## ACTIVITY
Since the pictures are not wanted, copy only the text of every record exactly.
⁂
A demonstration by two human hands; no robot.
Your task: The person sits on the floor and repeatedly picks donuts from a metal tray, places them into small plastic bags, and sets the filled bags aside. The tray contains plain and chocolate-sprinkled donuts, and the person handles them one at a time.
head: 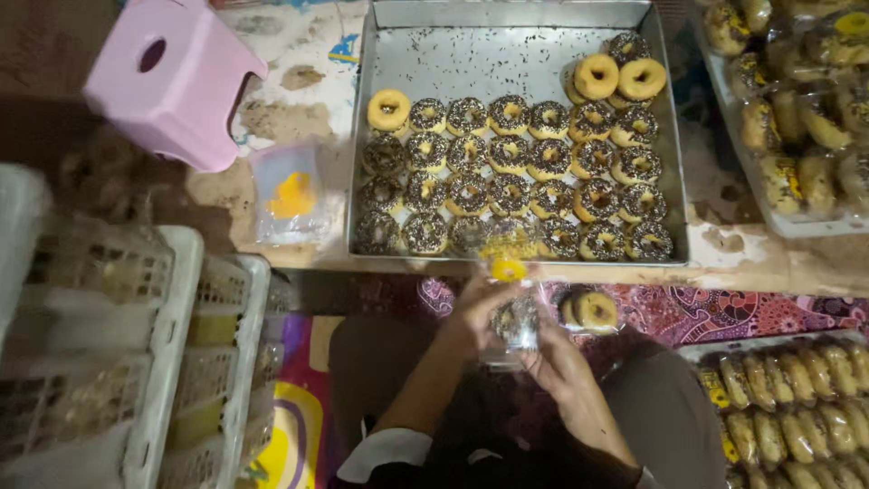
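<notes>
Both my hands meet low in the middle, just in front of a metal tray (507,50). My left hand (480,312) and my right hand (559,358) together hold a clear plastic bag (516,324) with a chocolate-sprinkled donut inside and a yellow label at its top. The tray carries rows of sprinkled donuts (507,186) and a few plain glazed ones (617,80) at its far right. One bagged donut (593,311) lies on the patterned cloth beside my right hand.
A pink plastic stool (172,77) stands at the far left. A stack of clear bags with yellow labels (290,192) lies left of the tray. White plastic crates (127,353) fill the left side. Bagged donuts (797,118) pile up at the right, with more at the lower right.
</notes>
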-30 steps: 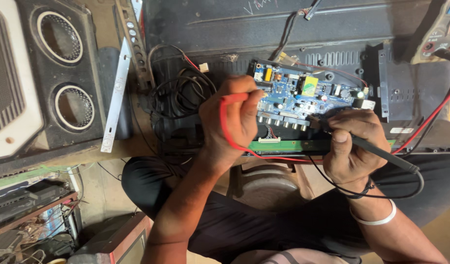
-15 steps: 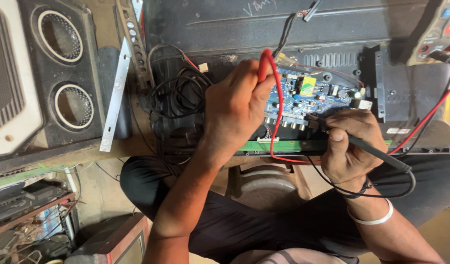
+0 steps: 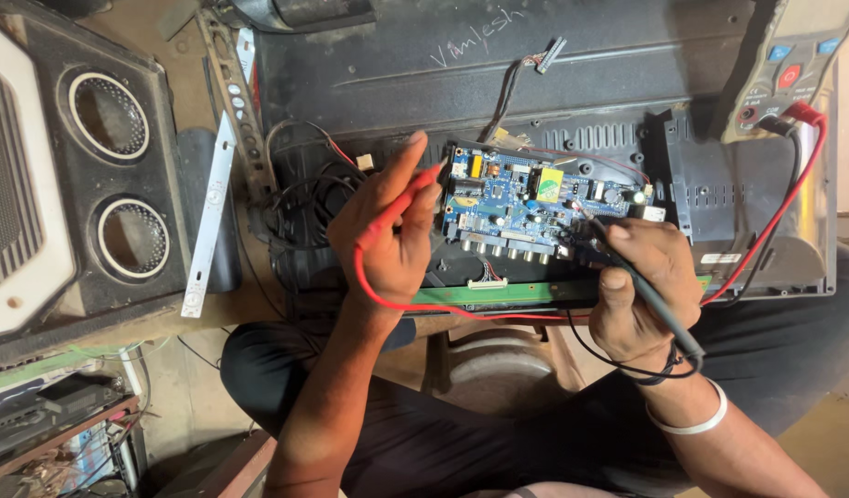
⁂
## RESULT
A demonstration by two human hands; no robot.
Your task: The person sits on the floor and repeatedly picks donuts from a metal tray, places them into small plastic bags, and sets the filled bags aside. The tray contains plain and chocolate-sprinkled donuts, and the person handles them one at a time.
head: 
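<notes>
Both my hands meet low in the middle, just in front of a metal tray (507,50). My left hand (480,312) and my right hand (559,358) together hold a clear plastic bag (516,324) with a chocolate-sprinkled donut inside and a yellow label at its top. The tray carries rows of sprinkled donuts (507,186) and a few plain glazed ones (617,80) at its far right. One bagged donut (593,311) lies on the patterned cloth beside my right hand.
A pink plastic stool (172,77) stands at the far left. A stack of clear bags with yellow labels (290,192) lies left of the tray. White plastic crates (127,353) fill the left side. Bagged donuts (797,118) pile up at the right, with more at the lower right.
</notes>
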-30 steps: 
-15 steps: 
+0 steps: 

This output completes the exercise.